Segment Open

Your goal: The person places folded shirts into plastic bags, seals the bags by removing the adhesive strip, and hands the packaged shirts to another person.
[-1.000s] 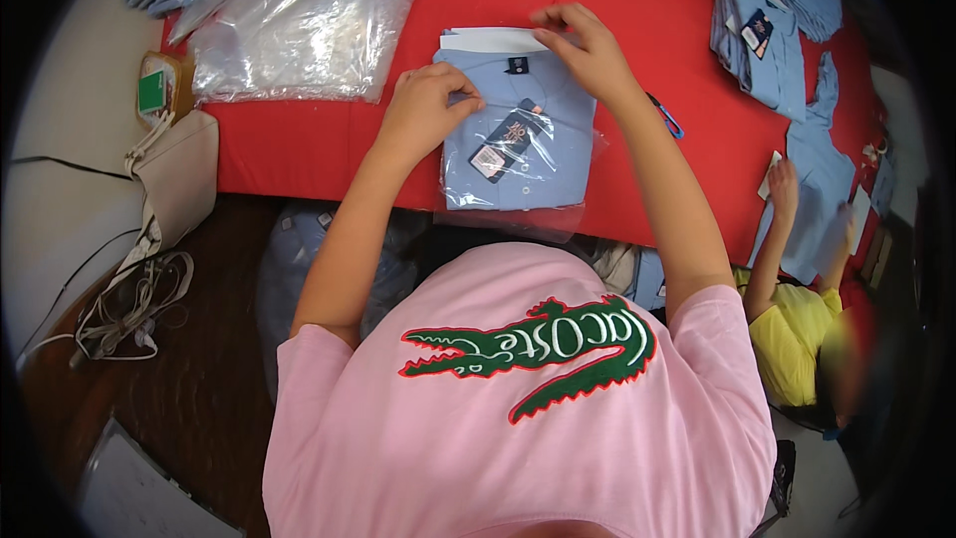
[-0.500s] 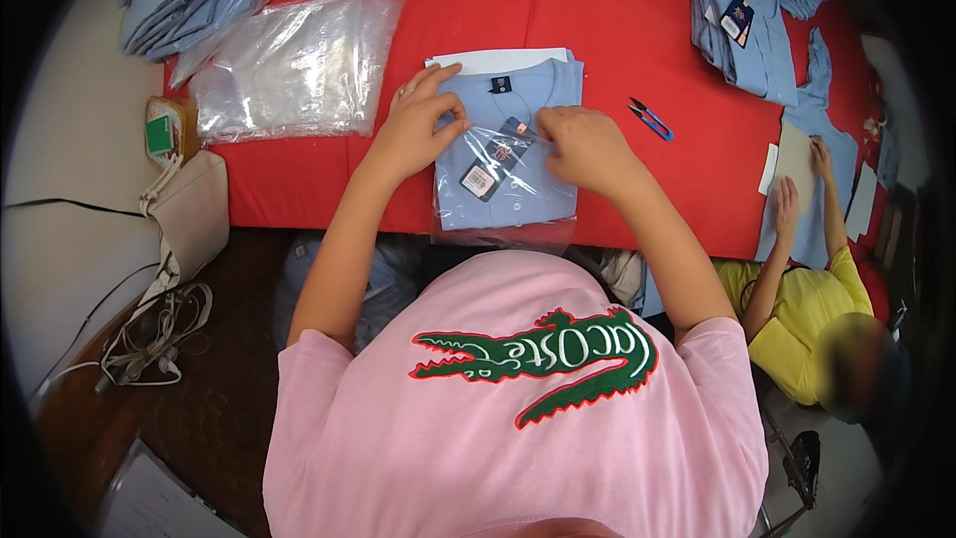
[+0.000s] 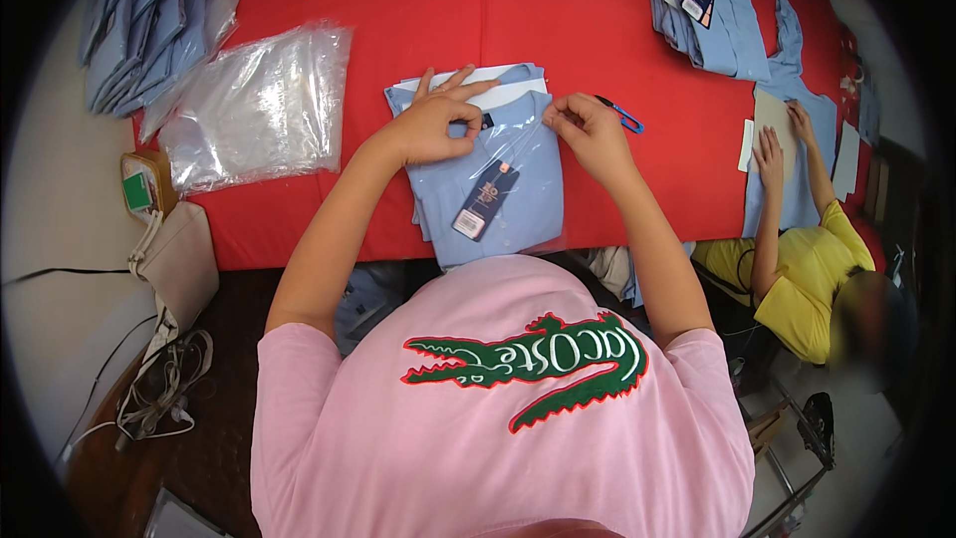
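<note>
A folded light-blue shirt (image 3: 528,184) lies in front of me, most of it inside a clear plastic bag (image 3: 416,179). Under the plastic, a dark hang tag (image 3: 485,201) rests slantwise on the shirt front. White card (image 3: 518,90) shows at the collar end. My left hand (image 3: 438,125) pinches the bag's edge beside the collar between thumb and forefinger, its other fingers spread over the card. At the right corner, my right hand (image 3: 590,134) is closed in a pinch on the bag's edge. Small scissors (image 3: 622,115) with blue handles lie just beyond it.
Flat clear bags (image 3: 259,105) lie to the left on the red tablecloth (image 3: 408,0), near a stack of bagged shirts (image 3: 139,40). More folded shirts (image 3: 707,20) sit far right. There, a person in yellow (image 3: 807,274) presses a beige board (image 3: 775,134) on a shirt.
Both hands have drawn the bag's edge farther over the shirt toward the collar. The tag lies more fully under the plastic. The whole view has shifted somewhat.
</note>
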The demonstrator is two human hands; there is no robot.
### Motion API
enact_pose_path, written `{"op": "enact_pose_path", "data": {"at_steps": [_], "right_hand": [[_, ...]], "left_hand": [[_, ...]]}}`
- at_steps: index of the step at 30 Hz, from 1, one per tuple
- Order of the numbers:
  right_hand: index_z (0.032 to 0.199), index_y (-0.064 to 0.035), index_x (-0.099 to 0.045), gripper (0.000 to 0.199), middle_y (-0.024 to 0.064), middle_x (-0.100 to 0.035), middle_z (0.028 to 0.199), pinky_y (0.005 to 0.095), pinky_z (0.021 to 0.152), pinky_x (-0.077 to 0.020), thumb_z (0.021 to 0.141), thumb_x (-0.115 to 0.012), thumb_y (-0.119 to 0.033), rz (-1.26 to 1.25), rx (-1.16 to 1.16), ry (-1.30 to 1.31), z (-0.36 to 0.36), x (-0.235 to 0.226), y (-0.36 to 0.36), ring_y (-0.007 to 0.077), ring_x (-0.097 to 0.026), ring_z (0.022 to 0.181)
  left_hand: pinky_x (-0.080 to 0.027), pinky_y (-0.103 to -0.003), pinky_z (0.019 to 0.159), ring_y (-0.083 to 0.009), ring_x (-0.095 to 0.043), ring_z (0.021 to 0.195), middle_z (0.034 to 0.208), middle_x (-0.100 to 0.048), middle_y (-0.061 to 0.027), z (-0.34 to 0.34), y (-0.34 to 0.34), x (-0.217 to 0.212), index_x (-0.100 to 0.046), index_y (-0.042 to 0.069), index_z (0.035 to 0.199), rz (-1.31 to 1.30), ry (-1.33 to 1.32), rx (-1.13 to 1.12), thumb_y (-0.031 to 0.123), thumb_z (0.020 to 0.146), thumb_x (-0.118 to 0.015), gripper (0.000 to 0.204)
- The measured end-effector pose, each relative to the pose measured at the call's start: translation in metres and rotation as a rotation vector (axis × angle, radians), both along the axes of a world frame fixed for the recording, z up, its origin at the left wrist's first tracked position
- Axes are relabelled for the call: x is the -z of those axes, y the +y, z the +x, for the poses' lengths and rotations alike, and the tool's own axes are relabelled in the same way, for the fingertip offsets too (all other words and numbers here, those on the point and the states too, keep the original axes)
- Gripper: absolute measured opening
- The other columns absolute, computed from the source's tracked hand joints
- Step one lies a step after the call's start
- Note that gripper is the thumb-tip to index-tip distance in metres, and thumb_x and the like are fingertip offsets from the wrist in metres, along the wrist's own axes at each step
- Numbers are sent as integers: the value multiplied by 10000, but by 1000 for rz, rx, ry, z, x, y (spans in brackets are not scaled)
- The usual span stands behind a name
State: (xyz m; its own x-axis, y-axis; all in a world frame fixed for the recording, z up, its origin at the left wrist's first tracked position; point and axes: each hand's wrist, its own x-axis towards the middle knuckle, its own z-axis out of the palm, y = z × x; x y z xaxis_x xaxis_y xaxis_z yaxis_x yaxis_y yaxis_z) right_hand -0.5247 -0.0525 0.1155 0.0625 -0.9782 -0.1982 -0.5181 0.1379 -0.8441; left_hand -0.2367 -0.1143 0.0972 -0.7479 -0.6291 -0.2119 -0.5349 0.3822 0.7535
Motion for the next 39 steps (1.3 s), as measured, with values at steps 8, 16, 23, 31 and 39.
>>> {"op": "enact_pose_path", "data": {"at_steps": [8,16,23,31,39], "right_hand": [[992,-2,-719,114,84,-684,935,341,784,-540,902,-744,-65,-29,-52,88,1,-4,-33,181,-664,841],[1140,-16,-705,278,-5,-660,1024,254,896,-518,874,-751,51,177,-132,-228,-7,-4,-30,86,-604,949],[1068,27,-765,231,34,-721,911,270,814,-551,845,-802,-17,225,-147,-100,-28,1,-53,115,-674,840],[912,-16,-797,136,67,-747,990,281,854,-553,795,-862,-39,-102,-365,-118,-59,-92,-39,157,-701,965],[1046,-48,-839,246,39,-703,956,274,831,-554,831,-799,65,-942,-326,-132,-57,-268,-1,147,-676,951]], "left_hand": [[61,-661,1279,-413,-130,1645,1681,-435,-139,4,29,-20,-746,156,840,-56,1,-155,428,790,-867,303],[-4,-675,1273,-462,-125,1631,1689,-387,-212,17,114,-5,-704,89,856,-93,-7,-449,333,799,-888,311],[-499,-367,904,-238,-651,1045,1182,-702,-157,18,123,-5,-649,30,899,163,291,-873,141,916,-798,187],[-459,-254,791,-80,-543,849,852,-597,-3,18,123,-82,-596,27,924,321,443,-765,73,988,-728,154],[-486,-435,1070,-323,-652,1254,1379,-704,-125,8,136,-284,-697,63,873,-1097,291,-551,86,839,-847,156]]}}
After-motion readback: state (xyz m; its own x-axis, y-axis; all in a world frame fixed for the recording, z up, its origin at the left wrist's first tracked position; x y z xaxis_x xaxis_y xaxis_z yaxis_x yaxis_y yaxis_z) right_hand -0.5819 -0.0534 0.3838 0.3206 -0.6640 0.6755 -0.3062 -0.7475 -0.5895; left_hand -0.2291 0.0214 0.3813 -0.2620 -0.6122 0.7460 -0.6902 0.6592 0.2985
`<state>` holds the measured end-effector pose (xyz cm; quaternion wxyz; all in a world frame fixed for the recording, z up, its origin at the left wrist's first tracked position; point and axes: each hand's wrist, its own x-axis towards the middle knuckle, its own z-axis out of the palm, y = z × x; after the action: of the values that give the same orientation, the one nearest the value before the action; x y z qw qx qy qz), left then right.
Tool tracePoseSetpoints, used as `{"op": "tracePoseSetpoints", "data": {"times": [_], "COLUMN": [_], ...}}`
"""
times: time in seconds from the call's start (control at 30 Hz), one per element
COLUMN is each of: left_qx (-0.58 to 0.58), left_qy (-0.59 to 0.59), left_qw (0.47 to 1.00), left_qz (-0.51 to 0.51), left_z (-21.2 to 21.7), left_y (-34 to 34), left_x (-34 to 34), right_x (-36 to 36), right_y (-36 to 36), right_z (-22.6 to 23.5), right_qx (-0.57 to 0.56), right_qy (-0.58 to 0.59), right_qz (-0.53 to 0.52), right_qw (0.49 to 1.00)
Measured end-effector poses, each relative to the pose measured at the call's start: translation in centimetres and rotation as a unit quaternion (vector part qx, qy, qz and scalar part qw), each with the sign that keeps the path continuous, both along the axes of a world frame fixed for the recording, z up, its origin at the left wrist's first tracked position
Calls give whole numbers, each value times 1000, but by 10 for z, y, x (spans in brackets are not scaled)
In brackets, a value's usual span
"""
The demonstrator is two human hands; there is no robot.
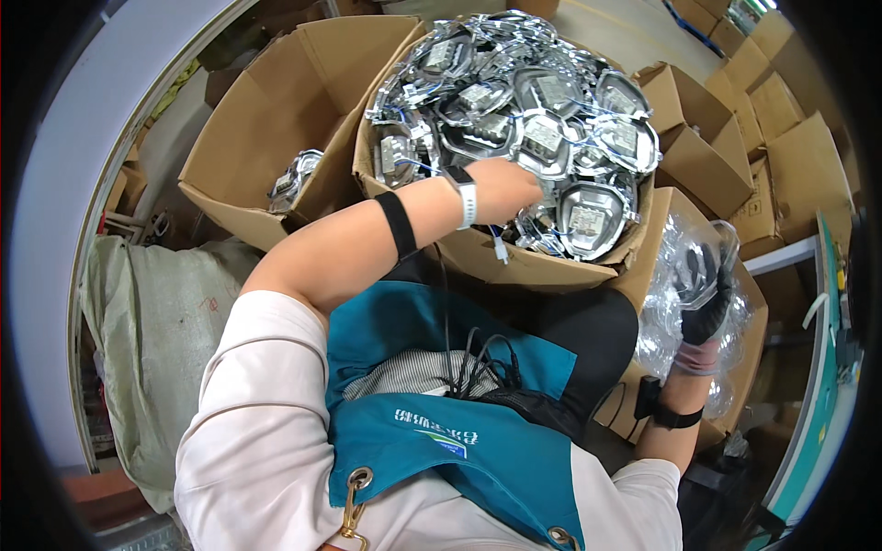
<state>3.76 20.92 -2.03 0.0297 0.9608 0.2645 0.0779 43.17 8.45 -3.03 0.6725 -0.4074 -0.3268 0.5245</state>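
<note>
My bare left hand (503,190) reaches over the near side of a large cardboard box (386,179) heaped with silver reflector-like lamp parts (549,138). Its fingers curl down against the pile; their tips are hidden, so I cannot make out what they grip. A white connector (501,250) on a thin wire hangs over the box's near edge below that wrist. To the right, my right hand (706,308) wears a dark glove and closes on a clear plastic cover (726,246). It is above an open box (749,354) holding more clear covers (657,321).
At the left stands another open cardboard box (266,101) with a few silver parts (296,179) inside. A pale woven sack (165,340) sits beside me. More cardboard boxes (703,151) are stacked at the far right, above a green-edged panel (818,395). Black cables (446,312) hang over my lap.
</note>
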Motion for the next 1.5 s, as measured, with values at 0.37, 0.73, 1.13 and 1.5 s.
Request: {"op": "tracePoseSetpoints", "data": {"times": [0.37, 0.73, 1.13, 1.5], "left_qx": [165, 46, -577, -485], "left_qy": [-383, -223, -726, -863], "left_qw": [904, 974, 373, 131], "left_qz": [91, 18, 2, 55], "left_z": [93, 111, 50, 13], "left_y": [-42, -67, -74, -60], "left_x": [-53, 5, -33, -55], "right_x": [-106, -269, -257, -252], "right_y": [4, 8, 68, 75], "right_z": [48, -13, 62, 56], "right_qx": [130, -189, 430, 200], "right_qy": [230, 308, -526, -115], "right_qz": [168, 397, 23, -138], "right_qw": [950, 844, 733, 963]}}
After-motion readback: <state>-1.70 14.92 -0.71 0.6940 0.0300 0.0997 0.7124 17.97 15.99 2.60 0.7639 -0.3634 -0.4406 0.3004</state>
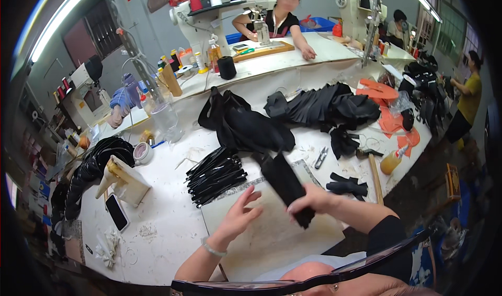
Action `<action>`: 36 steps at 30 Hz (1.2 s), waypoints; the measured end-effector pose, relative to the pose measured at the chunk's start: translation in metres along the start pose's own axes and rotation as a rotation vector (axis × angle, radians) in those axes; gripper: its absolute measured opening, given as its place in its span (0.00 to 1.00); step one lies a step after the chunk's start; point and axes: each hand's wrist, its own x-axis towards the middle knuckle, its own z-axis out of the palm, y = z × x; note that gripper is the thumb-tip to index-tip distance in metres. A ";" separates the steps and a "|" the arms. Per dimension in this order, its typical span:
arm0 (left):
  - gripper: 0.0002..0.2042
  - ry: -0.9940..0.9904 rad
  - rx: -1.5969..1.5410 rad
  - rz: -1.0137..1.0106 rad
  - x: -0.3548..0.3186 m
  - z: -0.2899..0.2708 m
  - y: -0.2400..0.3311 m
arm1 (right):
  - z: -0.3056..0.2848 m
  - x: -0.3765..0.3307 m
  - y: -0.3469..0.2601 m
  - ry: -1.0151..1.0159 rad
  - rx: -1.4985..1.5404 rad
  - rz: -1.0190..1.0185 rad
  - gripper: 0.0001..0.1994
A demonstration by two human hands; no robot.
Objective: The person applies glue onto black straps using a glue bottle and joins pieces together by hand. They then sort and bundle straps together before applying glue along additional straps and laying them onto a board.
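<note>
My right hand (314,199) grips the near end of a long black fabric piece (285,183), which slants up and to the left above a pale work board (272,228). To the left of the piece, my left hand (241,215) hovers with fingers spread and holds nothing. A bracelet sits on my left wrist. A bundle of thin black strips (214,174) lies just left of the board. Beyond my hands are heaps of black fabric (246,126).
Small snips (320,158) and more black pieces (348,187) lie right of the board. A phone (116,211) and a cream block (125,181) sit at the left. A glue bottle (392,161) stands at the right edge. Across the table a person sits at a sewing machine (230,8).
</note>
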 end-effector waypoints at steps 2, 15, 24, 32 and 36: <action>0.21 0.058 -0.019 0.043 -0.019 -0.031 -0.010 | -0.020 0.026 -0.044 0.044 -0.065 -0.206 0.14; 0.20 0.623 0.225 0.094 -0.090 -0.070 -0.059 | -0.126 0.214 -0.258 0.726 -0.202 -0.369 0.54; 0.35 0.553 0.659 0.095 -0.105 -0.056 -0.104 | -0.062 -0.002 0.003 0.491 -1.361 -0.421 0.21; 0.38 0.627 0.582 0.037 -0.101 -0.050 -0.097 | -0.042 -0.043 0.093 0.643 -1.148 -0.505 0.23; 0.39 0.705 0.529 0.072 -0.113 -0.042 -0.094 | -0.051 -0.042 0.111 0.545 -0.822 -0.566 0.24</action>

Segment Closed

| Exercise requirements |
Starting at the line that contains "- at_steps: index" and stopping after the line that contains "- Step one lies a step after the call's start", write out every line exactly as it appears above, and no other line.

| Answer box |
- at_steps: index of the step at 30 Hz, from 1, one per tuple
- Order of the numbers:
  right_hand: index_z (0.032 to 0.199), index_y (-0.064 to 0.035), index_x (-0.099 to 0.045), gripper (0.000 to 0.199), middle_y (-0.024 to 0.064), middle_x (-0.100 to 0.035), middle_z (0.028 to 0.199), pinky_y (0.005 to 0.095), pinky_z (0.021 to 0.152), pinky_x (-0.077 to 0.020), thumb_z (0.021 to 0.141), thumb_x (-0.115 to 0.012), thumb_y (-0.119 to 0.033), rz (-1.26 to 1.25), rx (-1.16 to 1.16), ry (-1.30 to 1.31), z (-0.36 to 0.36), x (-0.235 to 0.226), y (-0.36 to 0.36), ring_y (-0.007 to 0.077), ring_x (-0.097 to 0.026), ring_z (0.022 to 0.181)
  left_hand: pinky_x (-0.080 to 0.027), pinky_y (-0.103 to -0.003), pinky_z (0.019 to 0.159), ring_y (-0.083 to 0.009), ring_x (-0.095 to 0.043), ring_z (0.021 to 0.195), middle_z (0.034 to 0.208), middle_x (-0.100 to 0.048), middle_y (-0.061 to 0.027), z (-0.34 to 0.34), y (-0.34 to 0.34), x (-0.217 to 0.212), index_x (-0.100 to 0.046), index_y (-0.042 to 0.069), index_z (0.035 to 0.199), rz (-1.31 to 1.30), ry (-1.33 to 1.32), rx (-1.13 to 1.12), thumb_y (-0.031 to 0.123), thumb_z (0.020 to 0.146), thumb_x (-0.118 to 0.015), gripper (0.000 to 0.204)
- The measured end-effector pose, each relative to the pose measured at the call's start: translation in metres and rotation as a rotation vector (axis × angle, radians), both along the axes of a world frame fixed for the recording, z up, its origin at the left wrist's first tracked position
- Axes are relabelled for the call: x is the -z of those axes, y the +y, z the +x, for the poses' lengths and rotations alike, and the tool's own axes are relabelled in the same way, for the fingertip offsets too (all other words and numbers here, those on the point and the states too, keep the original axes)
- Gripper: absolute measured opening
- The other columns absolute, computed from the source's tracked hand joints
- Step one lies a step after the call's start

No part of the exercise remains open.